Illumos: Getting Started with MDB

This is a short introduction to MDB for the Illumos kernel.  Everything we do here is easier and more straight forward to do with DTrace, but that is normal for such a simple example.  We cover how to attach the debugger to a running kernel, set breakpoints and step through the kernel side of an ioctl() call.

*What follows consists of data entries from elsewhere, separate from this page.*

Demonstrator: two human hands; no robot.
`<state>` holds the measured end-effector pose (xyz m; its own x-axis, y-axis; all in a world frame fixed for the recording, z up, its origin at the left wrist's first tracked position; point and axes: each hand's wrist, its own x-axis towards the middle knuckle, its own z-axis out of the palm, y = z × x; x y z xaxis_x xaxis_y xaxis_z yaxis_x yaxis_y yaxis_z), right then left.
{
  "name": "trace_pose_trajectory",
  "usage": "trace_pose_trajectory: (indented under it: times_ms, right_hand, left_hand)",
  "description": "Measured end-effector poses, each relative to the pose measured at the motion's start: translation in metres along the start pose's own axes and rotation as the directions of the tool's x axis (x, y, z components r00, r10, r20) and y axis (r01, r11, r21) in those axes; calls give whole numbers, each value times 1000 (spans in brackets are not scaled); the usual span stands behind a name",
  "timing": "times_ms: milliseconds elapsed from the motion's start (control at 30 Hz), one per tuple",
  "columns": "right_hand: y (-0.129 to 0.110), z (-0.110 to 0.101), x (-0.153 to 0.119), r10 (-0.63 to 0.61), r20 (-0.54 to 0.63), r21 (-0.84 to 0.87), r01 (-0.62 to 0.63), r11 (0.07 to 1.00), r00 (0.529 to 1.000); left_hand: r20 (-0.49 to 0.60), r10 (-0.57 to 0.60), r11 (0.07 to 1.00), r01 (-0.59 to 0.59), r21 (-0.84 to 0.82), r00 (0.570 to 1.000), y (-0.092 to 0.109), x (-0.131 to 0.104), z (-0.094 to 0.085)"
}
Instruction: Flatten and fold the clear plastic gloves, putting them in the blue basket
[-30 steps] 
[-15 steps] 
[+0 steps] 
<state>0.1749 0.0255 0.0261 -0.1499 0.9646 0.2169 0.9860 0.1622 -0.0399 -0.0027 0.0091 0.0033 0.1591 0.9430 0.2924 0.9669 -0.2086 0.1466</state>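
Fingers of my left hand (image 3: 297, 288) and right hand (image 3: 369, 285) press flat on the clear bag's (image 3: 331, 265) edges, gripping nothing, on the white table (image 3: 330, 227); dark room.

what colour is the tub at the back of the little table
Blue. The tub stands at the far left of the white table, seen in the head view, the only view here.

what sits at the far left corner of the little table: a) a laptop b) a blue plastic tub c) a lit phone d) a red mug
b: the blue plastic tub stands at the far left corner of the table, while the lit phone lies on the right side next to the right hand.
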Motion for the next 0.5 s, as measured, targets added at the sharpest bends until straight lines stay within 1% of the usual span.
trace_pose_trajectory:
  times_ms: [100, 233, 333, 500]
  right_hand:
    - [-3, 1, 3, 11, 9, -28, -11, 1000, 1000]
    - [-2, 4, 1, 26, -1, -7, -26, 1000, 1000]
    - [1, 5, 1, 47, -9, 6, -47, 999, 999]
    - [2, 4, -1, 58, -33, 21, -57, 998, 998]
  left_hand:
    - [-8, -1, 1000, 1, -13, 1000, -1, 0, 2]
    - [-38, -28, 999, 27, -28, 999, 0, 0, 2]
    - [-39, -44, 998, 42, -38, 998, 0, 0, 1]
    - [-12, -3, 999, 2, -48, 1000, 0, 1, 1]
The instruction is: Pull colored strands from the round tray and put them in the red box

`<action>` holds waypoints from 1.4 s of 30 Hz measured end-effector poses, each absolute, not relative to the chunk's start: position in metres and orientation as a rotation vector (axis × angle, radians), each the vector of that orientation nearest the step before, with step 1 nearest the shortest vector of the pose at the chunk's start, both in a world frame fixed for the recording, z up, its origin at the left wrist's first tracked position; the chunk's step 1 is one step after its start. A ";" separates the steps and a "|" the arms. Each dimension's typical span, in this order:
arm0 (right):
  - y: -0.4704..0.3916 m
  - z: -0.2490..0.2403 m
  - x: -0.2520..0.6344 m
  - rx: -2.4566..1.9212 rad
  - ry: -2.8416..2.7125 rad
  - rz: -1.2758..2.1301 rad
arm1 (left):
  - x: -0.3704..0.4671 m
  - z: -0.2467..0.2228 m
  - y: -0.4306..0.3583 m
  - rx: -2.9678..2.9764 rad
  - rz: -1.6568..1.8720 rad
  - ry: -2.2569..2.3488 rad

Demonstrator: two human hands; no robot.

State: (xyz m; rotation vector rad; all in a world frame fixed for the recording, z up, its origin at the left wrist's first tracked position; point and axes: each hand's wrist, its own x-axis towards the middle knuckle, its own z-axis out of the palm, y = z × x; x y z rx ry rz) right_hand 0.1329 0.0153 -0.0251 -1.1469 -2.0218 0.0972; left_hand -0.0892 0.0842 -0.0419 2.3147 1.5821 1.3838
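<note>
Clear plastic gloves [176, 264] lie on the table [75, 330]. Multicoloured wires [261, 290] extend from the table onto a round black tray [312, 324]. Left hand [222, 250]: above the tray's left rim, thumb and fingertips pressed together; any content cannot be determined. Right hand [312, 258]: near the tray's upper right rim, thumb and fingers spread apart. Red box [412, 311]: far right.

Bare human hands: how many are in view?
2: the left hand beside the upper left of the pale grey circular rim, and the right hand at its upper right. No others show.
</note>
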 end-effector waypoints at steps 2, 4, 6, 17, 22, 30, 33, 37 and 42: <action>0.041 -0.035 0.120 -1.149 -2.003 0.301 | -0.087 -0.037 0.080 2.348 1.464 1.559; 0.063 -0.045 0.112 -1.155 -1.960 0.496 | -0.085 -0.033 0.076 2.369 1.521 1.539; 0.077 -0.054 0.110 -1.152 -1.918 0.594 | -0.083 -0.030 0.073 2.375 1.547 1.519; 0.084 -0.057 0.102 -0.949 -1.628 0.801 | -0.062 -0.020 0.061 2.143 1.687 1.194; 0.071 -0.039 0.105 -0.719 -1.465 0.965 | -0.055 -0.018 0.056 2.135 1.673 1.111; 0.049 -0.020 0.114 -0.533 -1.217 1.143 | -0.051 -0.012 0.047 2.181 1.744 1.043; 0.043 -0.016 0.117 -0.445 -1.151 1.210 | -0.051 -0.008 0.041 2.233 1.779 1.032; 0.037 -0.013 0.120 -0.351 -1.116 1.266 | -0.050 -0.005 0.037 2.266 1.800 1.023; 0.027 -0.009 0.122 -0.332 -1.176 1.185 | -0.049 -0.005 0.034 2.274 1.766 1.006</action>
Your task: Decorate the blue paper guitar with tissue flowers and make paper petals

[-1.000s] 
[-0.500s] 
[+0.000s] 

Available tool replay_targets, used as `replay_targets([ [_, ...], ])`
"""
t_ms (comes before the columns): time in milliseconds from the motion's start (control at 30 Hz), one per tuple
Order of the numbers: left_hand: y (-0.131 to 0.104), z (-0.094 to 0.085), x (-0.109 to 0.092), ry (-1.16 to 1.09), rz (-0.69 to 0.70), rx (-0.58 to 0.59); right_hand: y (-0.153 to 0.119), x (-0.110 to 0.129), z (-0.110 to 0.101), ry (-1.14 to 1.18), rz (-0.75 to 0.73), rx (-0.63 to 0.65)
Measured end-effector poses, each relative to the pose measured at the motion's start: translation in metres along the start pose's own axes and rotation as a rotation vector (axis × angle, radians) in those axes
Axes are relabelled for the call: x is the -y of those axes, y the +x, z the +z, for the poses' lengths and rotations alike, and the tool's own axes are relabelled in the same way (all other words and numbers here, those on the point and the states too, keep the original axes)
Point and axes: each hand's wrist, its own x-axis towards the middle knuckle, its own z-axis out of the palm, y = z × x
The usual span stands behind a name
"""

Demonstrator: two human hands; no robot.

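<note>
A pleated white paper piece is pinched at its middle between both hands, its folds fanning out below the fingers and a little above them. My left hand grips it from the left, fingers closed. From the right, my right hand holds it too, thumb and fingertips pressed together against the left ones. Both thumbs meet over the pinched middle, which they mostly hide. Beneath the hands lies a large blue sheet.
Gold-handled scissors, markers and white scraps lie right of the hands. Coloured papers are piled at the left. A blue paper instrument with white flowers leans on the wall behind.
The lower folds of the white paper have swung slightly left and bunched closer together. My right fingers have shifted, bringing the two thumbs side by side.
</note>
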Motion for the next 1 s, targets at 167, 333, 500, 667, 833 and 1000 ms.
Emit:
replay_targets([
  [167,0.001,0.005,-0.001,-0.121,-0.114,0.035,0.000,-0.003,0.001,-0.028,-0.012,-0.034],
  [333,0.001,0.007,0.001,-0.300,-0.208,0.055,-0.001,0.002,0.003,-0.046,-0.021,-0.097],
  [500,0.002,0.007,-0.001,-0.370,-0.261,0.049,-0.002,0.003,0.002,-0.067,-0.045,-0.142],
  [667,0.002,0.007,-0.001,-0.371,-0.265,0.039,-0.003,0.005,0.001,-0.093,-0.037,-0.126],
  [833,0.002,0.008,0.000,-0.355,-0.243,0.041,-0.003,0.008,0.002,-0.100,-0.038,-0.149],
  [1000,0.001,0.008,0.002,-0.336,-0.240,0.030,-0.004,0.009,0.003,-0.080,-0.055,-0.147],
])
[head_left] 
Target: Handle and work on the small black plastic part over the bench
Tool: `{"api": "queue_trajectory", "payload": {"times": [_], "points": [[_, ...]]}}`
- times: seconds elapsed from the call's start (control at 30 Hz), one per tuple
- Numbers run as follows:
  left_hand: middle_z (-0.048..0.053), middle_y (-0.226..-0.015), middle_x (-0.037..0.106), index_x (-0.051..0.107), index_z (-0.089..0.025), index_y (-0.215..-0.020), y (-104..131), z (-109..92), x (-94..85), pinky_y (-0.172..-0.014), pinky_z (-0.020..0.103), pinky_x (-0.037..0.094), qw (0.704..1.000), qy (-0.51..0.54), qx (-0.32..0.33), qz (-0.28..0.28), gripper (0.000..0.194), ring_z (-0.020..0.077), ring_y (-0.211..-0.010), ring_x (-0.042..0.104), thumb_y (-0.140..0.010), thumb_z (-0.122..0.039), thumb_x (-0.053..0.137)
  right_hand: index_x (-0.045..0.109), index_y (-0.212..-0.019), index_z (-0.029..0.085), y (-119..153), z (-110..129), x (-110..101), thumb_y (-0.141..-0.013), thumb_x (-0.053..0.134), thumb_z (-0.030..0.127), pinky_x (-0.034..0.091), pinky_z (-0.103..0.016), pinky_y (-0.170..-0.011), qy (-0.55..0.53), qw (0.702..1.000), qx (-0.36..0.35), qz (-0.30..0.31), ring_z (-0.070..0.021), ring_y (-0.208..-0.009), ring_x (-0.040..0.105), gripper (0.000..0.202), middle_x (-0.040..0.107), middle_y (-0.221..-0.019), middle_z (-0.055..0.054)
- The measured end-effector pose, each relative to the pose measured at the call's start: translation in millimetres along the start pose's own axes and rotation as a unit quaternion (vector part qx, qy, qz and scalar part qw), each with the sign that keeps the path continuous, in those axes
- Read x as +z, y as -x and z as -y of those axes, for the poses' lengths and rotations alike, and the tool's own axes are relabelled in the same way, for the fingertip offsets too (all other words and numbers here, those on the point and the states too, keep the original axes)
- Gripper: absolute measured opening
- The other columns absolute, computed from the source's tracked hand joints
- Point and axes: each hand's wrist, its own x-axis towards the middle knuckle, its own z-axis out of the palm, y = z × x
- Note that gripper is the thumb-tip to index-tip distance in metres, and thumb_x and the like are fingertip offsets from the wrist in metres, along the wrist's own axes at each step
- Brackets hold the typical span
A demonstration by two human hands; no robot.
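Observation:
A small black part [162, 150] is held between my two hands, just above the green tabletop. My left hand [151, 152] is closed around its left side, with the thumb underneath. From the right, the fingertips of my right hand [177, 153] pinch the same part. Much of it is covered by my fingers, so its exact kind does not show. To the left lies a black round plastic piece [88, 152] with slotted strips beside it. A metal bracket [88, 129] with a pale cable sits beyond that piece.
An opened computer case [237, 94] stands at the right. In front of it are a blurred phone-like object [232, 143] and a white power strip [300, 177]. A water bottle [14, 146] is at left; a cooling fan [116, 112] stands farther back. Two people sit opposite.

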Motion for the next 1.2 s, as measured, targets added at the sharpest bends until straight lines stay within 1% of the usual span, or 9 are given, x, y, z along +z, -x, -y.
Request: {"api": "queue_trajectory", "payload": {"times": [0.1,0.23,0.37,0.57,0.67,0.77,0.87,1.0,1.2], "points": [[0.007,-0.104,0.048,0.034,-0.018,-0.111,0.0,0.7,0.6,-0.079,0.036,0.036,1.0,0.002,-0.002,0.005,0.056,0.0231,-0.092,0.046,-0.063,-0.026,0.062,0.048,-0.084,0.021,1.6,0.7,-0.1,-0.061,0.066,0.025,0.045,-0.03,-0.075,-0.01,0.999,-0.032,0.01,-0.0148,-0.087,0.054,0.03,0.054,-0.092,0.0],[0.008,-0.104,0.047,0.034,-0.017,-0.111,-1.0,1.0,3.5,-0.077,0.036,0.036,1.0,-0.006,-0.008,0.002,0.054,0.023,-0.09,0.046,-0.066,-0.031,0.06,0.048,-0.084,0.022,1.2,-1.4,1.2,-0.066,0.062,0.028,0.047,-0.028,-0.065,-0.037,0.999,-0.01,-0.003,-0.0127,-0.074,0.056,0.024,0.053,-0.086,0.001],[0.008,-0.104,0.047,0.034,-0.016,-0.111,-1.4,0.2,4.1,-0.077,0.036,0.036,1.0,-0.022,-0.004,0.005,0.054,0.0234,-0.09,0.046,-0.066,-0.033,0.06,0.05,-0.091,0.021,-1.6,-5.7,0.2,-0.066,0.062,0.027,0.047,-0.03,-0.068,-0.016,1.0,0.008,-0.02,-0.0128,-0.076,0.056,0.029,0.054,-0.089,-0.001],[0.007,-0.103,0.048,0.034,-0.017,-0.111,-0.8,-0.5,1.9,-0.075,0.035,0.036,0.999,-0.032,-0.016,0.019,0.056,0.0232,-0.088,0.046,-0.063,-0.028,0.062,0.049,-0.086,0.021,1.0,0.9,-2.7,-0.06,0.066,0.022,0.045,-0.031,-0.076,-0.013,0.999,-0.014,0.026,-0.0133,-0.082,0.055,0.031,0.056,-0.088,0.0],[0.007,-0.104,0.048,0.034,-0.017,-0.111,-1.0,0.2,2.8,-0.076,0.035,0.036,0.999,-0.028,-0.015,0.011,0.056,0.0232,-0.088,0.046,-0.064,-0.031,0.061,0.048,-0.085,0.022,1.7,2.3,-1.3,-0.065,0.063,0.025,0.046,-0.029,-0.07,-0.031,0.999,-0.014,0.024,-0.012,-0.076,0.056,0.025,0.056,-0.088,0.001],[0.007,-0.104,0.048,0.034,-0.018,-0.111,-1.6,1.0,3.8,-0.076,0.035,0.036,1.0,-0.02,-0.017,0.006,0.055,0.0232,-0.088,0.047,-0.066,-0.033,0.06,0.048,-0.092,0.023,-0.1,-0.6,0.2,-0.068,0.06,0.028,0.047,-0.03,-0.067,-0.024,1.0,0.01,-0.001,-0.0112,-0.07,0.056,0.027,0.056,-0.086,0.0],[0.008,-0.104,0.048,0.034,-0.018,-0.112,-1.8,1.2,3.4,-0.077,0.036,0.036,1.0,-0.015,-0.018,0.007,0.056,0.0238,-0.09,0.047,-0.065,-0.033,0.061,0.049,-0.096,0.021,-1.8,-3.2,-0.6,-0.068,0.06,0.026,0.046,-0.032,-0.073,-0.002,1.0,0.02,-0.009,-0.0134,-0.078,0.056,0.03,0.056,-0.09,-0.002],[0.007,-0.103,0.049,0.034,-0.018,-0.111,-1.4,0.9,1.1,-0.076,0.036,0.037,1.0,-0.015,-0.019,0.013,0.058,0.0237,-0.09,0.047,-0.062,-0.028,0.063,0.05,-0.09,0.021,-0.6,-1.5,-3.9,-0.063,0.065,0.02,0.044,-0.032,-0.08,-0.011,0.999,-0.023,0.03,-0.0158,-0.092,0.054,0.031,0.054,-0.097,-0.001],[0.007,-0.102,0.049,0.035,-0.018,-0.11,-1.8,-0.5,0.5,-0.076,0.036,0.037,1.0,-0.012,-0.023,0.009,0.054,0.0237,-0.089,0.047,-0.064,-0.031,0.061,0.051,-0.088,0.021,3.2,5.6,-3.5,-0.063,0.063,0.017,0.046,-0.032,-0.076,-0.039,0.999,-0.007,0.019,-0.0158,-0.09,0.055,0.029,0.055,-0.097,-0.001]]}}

To begin with, we will set up serial console for use in VirtualBox on a Windows host, and connect to it with Putty.  You can skip this part if you already have console access to your Illumos box.

Table of Contents

Configuring the Serial Console

Quick Directions for OS X

Preparing for Debugging with MDB

Introduction to MDB

Stepping Through the Kernel Code

Conclusion

Related Links

Configuring the Serial Console

While I hardly ever use Windows myself, I had the opportunity to do these experiments on a Windows host and the directions reflect that.  Big kudos to Pinchii for a quick introduction, and the Haiku team for covering this too.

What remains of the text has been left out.